Re: [systemd-devel] forever loop during garbage collection

2015-02-03 Thread Lennart Poettering
On Wed, 10.12.14 15:22, Umut Tezduyar Lindskog (u...@tezduyar.com) wrote:

Sorry for the late reply.

 On Mon, Dec 8, 2014 at 8:09 PM, Lennart Poettering
 lenn...@poettering.net wrote:
  On Sun, 30.11.14 14:38, Umut Tezduyar Lindskog (u...@tezduyar.com) wrote:
 
  Hi,
 
  We are experiencing an unbreakable loop in manager_dispatch_gc_queue.
  Problem happens when systemd runs in sysV compatibility mode (Porky
  enables this).
 
  Seems like manager_dispatch_gc_queue's while loop gets stuck and seems
  like unit_gc_sweep cannot make a decision about the unit. As a result,
  it marks the unit with offset_unsure and adds the unit back to gc
  queue.
 
  If I am reading the code correctly recursive unit_gc_sweep will never
  be able to remove the unit from the gc queue if it is referenced by
  another unit and if another unit is referenced by the unit.
 
  A is referenced by B
  B is referenced by A
 
  So in this case first A will be processed by the GC sweep, it will
  follow the link to B while setting the state to IN_PATH and invoke the
  GC sweep on that. B will then be set to IN_PATH too. GC sweep now
  follows its link back, and up at A again, but this time return quickly
  because its state is set to IN_PATH. Due to this, it will then set B's
  state to UNSURE, and return to A, which in effect will now be set to
  UNSURE too. Now, we return into GC queue dispatch call, which will
  notice that it is UNSURE and uprgade that to BAD, and kill it because
  there's nothin in the unit's dependency network that is clearly a
  GOOD, and hence should be removed.
 
  The essence of cycle breaking here is really in
  manager_dispatch_gc_queue() which uprgades UNSURE to BAD in the end. I
  am not seeing how this could end up in an endless loop hence.
 
 I have debugged it more and as you have said there is no bug in code
 but it takes so long to go out of unit_gc_sweep I thought there is a
 forever loop.
 
 Attached is my patch on 216 and
 https://drive.google.com/file/d/0B_uiALgWpGXtZ0VidURxSnVhcDA/view?usp=sharing
 is a part of the log after patch.
 
 It has been 3 hours since I issued systemctl isolate and according
 to the logs I can see that garbage collection logic is making it's way
 back up. I guess it will eventually resolve itself but after so many
 hours.

Hmm, so, you mean the code works correctly but scales really badly?
How many units do you have?

 
 (Search for - - and it is happening every 300.000 lines)
 
 Problem seemed to be introduced on 95ed329 - Move handling of sysv
 initscripts to a generator.

Hmm, how precisely do the deps look like the generator creates for
you?

Any chance you can run
/usr/lib/systemd/system-generators/systemd-sysv-generator /tmp/foo
/tmp/foo /tmp/foo, and check what deps it precisely generates in
/tmp/foo?

I have never seen that the GC scales this badly...

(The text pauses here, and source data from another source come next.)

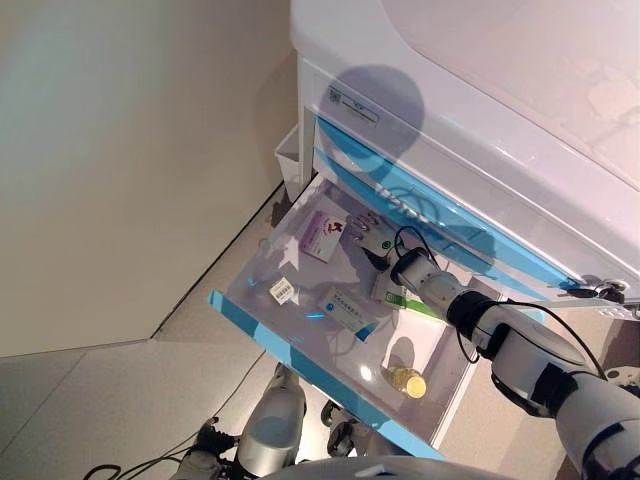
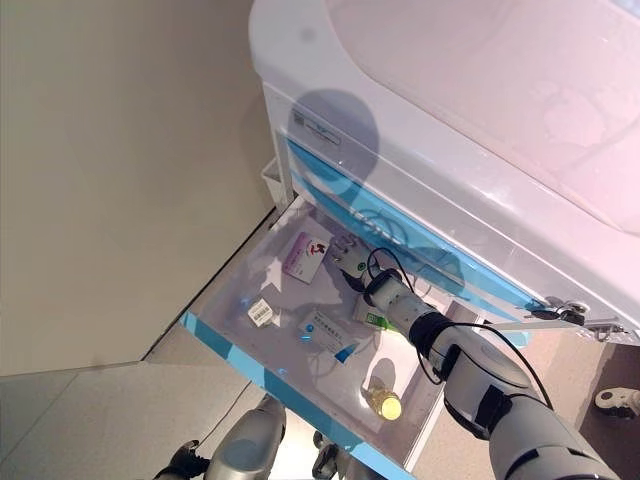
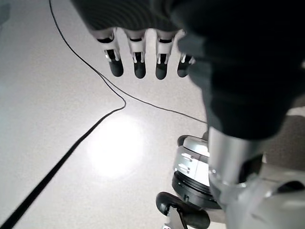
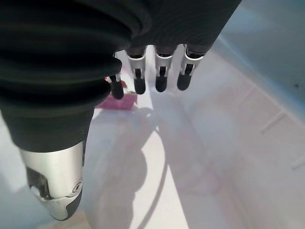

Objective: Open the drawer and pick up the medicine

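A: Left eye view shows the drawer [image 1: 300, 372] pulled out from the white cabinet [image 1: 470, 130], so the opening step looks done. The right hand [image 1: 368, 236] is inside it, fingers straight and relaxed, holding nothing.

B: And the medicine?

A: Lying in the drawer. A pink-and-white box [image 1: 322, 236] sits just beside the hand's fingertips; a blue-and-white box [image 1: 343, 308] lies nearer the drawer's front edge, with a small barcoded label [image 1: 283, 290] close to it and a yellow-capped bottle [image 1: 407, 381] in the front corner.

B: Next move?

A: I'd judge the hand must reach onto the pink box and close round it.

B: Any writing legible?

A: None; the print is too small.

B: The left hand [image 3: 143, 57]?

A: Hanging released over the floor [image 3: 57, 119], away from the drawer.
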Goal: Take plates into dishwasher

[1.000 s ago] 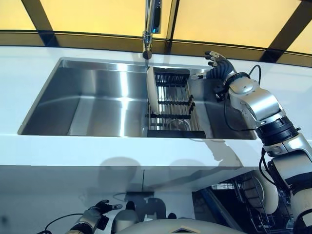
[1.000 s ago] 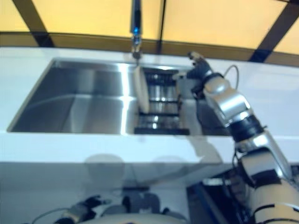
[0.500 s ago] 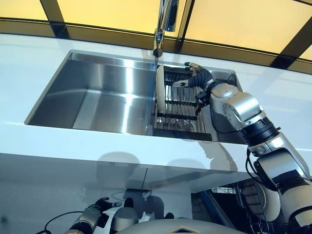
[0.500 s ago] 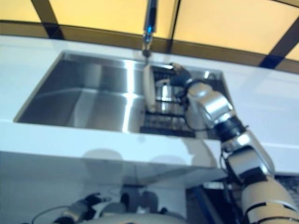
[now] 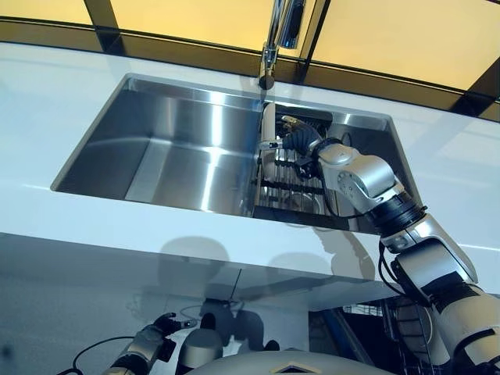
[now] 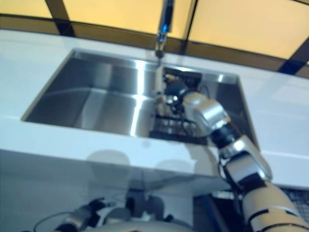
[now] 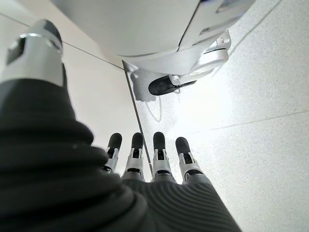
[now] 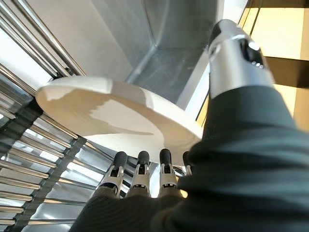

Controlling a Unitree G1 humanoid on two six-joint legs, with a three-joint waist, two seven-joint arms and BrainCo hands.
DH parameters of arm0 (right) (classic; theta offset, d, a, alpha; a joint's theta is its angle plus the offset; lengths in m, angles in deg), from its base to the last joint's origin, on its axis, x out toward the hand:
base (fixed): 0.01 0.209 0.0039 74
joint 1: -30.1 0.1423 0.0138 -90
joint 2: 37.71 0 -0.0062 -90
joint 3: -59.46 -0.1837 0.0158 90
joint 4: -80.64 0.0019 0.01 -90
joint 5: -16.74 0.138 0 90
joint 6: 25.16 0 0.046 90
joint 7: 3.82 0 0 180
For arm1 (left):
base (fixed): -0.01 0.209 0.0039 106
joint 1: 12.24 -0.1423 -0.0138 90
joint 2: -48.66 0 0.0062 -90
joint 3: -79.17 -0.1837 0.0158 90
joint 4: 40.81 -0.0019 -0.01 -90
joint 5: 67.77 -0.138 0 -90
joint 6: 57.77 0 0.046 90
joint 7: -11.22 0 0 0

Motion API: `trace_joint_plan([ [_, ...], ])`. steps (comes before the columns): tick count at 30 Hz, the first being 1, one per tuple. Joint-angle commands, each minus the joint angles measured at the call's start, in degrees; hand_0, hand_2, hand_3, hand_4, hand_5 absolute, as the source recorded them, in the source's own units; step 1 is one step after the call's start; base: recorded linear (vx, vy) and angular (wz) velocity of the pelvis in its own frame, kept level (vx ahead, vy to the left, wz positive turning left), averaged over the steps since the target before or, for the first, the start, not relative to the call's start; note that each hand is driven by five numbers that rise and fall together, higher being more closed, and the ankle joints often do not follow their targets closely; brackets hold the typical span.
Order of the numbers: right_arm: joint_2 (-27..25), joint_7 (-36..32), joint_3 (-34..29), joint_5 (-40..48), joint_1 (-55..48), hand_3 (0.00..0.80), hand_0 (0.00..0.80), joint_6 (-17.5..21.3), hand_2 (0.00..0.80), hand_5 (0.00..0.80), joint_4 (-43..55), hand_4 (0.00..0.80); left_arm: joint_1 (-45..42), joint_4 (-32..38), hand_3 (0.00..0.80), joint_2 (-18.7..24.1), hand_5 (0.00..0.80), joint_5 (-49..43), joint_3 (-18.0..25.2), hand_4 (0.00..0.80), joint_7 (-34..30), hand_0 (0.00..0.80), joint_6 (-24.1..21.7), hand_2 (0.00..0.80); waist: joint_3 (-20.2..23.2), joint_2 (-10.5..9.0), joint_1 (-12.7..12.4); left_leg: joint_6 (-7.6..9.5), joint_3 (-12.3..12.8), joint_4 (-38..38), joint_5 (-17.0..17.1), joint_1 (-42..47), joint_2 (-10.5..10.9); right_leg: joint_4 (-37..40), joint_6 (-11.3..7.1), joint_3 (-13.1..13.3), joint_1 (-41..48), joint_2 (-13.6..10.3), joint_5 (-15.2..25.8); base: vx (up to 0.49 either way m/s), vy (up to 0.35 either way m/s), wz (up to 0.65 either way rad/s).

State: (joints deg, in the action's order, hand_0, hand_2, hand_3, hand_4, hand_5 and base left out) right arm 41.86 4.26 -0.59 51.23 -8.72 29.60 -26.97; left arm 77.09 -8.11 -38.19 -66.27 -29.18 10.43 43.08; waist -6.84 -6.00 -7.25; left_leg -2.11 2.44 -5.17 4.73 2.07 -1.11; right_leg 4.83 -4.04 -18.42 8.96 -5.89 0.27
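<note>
- Right hand [image 5: 299, 141] is in over the sink [image 5: 168, 152], fingers [image 8: 140, 166] straight on one face of the white plate [image 8: 120, 116], thumb [image 8: 231, 53] apart, not clamped.
- The plate stands on edge in the dark rack [image 5: 301, 183] under the faucet [image 5: 273, 39].
- Left hand [image 7: 154, 164] hangs low, fingers relaxed, holding nothing.

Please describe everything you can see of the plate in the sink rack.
The plate is round, plain cream-white and glossy like ceramic. It stands on edge at the left end of the dark wire rack in the steel sink, below the faucet. The right robot hand reaches it, fingers straight along its face, thumb past its rim.
</note>
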Motion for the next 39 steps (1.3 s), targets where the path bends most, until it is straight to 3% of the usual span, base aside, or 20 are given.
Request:
trace_joint_plan([
  [1,-0.7,0.85,1.73,-0.14,3.32,0.0,0.0,2.96,0.0,0.0,-2.44,0.0,1.54,-0.9,0.0,1.31,0.0,1.83,-2.34,0.0,1.06,0.0,-0.13,0.0,1.74,0.25,-2.03,-1.56,1.59,0.19,-3.97,2.41,-1.69,-0.86,-4.68,0.38,-2.06,-4.23,2.85,0.0,0.0,0.0],
  [27,0.5,-2.14,3.85,-8.66,3.87,0.0,0.0,-2.68,0.0,0.0,-7.58,0.0,1.33,-1.04,0.0,0.63,0.0,7.31,-2.31,0.0,3.11,0.0,-0.43,0.0,-0.66,-0.41,-3.95,-1.58,-0.03,0.48,-3.51,0.79,-2.09,-1.4,-4.77,-0.31,-2.83,-4.35,2.92,0.004,0.014,0.04],
  [28,0.85,-1.55,4.1,-8.88,4.16,0.358,0.358,-3.37,0.358,0.358,-8.37,0.358,1.16,-1.04,0.0,0.57,0.0,8.26,-2.34,0.0,3.41,0.0,-0.4,0.0,-0.97,-0.48,-4.12,-1.58,-0.14,0.56,-3.43,0.58,-2.18,-1.47,-4.71,-0.13,-2.99,-4.24,2.94,0.0,0.018,0.09],
  [29,0.9,-1.33,4.15,-8.96,4.42,0.455,0.455,-3.47,0.455,0.455,-9.2,0.455,1.17,-1.18,0.0,0.55,0.0,8.59,-2.29,0.0,3.44,0.0,-0.45,0.0,-1.14,-0.55,-4.26,-1.59,-0.18,0.63,-3.39,0.4,-2.28,-1.54,-4.68,-0.1,-3.09,-4.19,2.93,-0.011,0.016,0.11],
  [30,0.95,-1.14,4.17,-9.48,4.78,0.775,0.775,-3.52,0.775,0.775,-10.11,0.775,1.08,-1.42,0.0,0.57,0.0,9.55,-2.43,0.0,3.72,0.0,-0.72,0.0,-1.42,-0.63,-4.42,-1.6,-0.23,0.73,-3.38,0.17,-2.42,-1.56,-4.63,-0.02,-3.18,-4.11,2.9,-0.029,0.002,0.08],
  [39,-1.03,1.18,3.81,-8.81,9.27,0.8,0.8,-2.19,0.8,0.8,-15.4,0.8,2.31,-2.48,0.0,0.98,0.0,10.99,-2.64,0.0,5.38,0.0,-1.24,0.0,-2.46,-1.39,-5.54,-1.78,-1.17,0.91,-3.25,-1.1,-2.82,-1.54,-4.77,-0.22,-3.85,-3.78,3.3,-0.032,-0.024,0.07],
])
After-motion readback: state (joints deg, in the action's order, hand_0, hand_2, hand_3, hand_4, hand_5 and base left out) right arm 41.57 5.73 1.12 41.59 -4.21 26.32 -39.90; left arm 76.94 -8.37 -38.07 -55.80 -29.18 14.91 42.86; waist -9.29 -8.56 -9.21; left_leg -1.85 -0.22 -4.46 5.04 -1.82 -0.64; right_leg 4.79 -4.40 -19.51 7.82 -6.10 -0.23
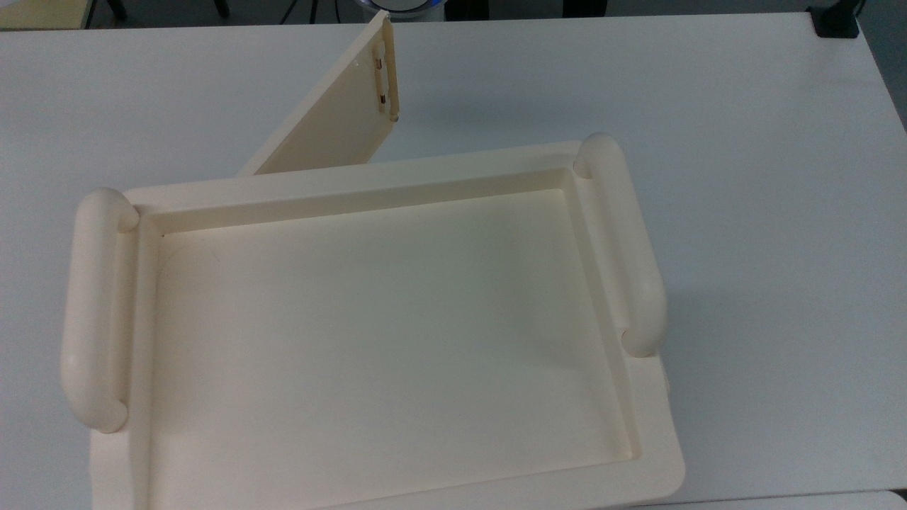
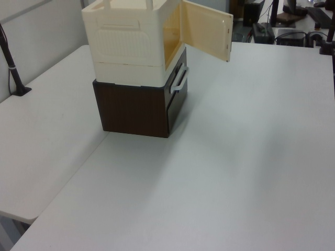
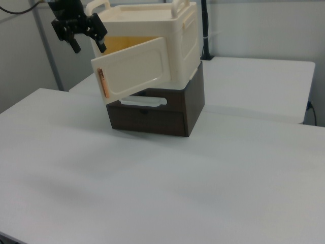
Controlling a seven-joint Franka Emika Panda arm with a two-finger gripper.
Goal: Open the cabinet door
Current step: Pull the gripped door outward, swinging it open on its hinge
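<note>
Above the swung-out cabinet door (image 3: 133, 72), pincer (image 3: 87, 47) spread apart, seemingly touching nothing

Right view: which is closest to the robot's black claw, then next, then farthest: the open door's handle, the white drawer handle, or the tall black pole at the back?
From the gripper, raised at the right view's upper left:
1. Door handle, on the cabinet door, just below the gripper.
2. Drawer handle, lower, on the brown box's front.
3. Black pole, behind the cabinet, to the right view's right.
</note>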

 This is totally due to how sysV generator is linking services but I
 think slowness on GC can happen on a complex system with many units
 linked with each other.
 
 Thoughts?

I am puzzled, quite frankly...

Lennart

-- 
Lennart Poettering, Red Hat
___
systemd-devel mailing list
systemd-devel@lists.freedesktop.org
http://lists.freedesktop.org/mailman/listinfo/systemd-devel


Re: [systemd-devel] forever loop during garbage collection

2014-12-29 Thread Umut Tezduyar Lindskog
Ping?

On Wednesday, December 10, 2014, Umut Tezduyar Lindskog u...@tezduyar.com
wrote:

 On Mon, Dec 8, 2014 at 8:09 PM, Lennart Poettering
 lenn...@poettering.net javascript:; wrote:
  On Sun, 30.11.14 14:38, Umut Tezduyar Lindskog (u...@tezduyar.com
 javascript:;) wrote:
 
  Hi,
 
  We are experiencing an unbreakable loop in manager_dispatch_gc_queue.
  Problem happens when systemd runs in sysV compatibility mode (Porky
  enables this).
 
  Seems like manager_dispatch_gc_queue's while loop gets stuck and seems
  like unit_gc_sweep cannot make a decision about the unit. As a result,
  it marks the unit with offset_unsure and adds the unit back to gc
  queue.
 
  If I am reading the code correctly recursive unit_gc_sweep will never
  be able to remove the unit from the gc queue if it is referenced by
  another unit and if another unit is referenced by the unit.
 
  A is referenced by B
  B is referenced by A
 
  So in this case first A will be processed by the GC sweep, it will
  follow the link to B while setting the state to IN_PATH and invoke the
  GC sweep on that. B will then be set to IN_PATH too. GC sweep now
  follows its link back, and up at A again, but this time return quickly
  because its state is set to IN_PATH. Due to this, it will then set B's
  state to UNSURE, and return to A, which in effect will now be set to
  UNSURE too. Now, we return into GC queue dispatch call, which will
  notice that it is UNSURE and uprgade that to BAD, and kill it because
  there's nothin in the unit's dependency network that is clearly a
  GOOD, and hence should be removed.
 
  The essence of cycle breaking here is really in
  manager_dispatch_gc_queue() which uprgades UNSURE to BAD in the end. I
  am not seeing how this could end up in an endless loop hence.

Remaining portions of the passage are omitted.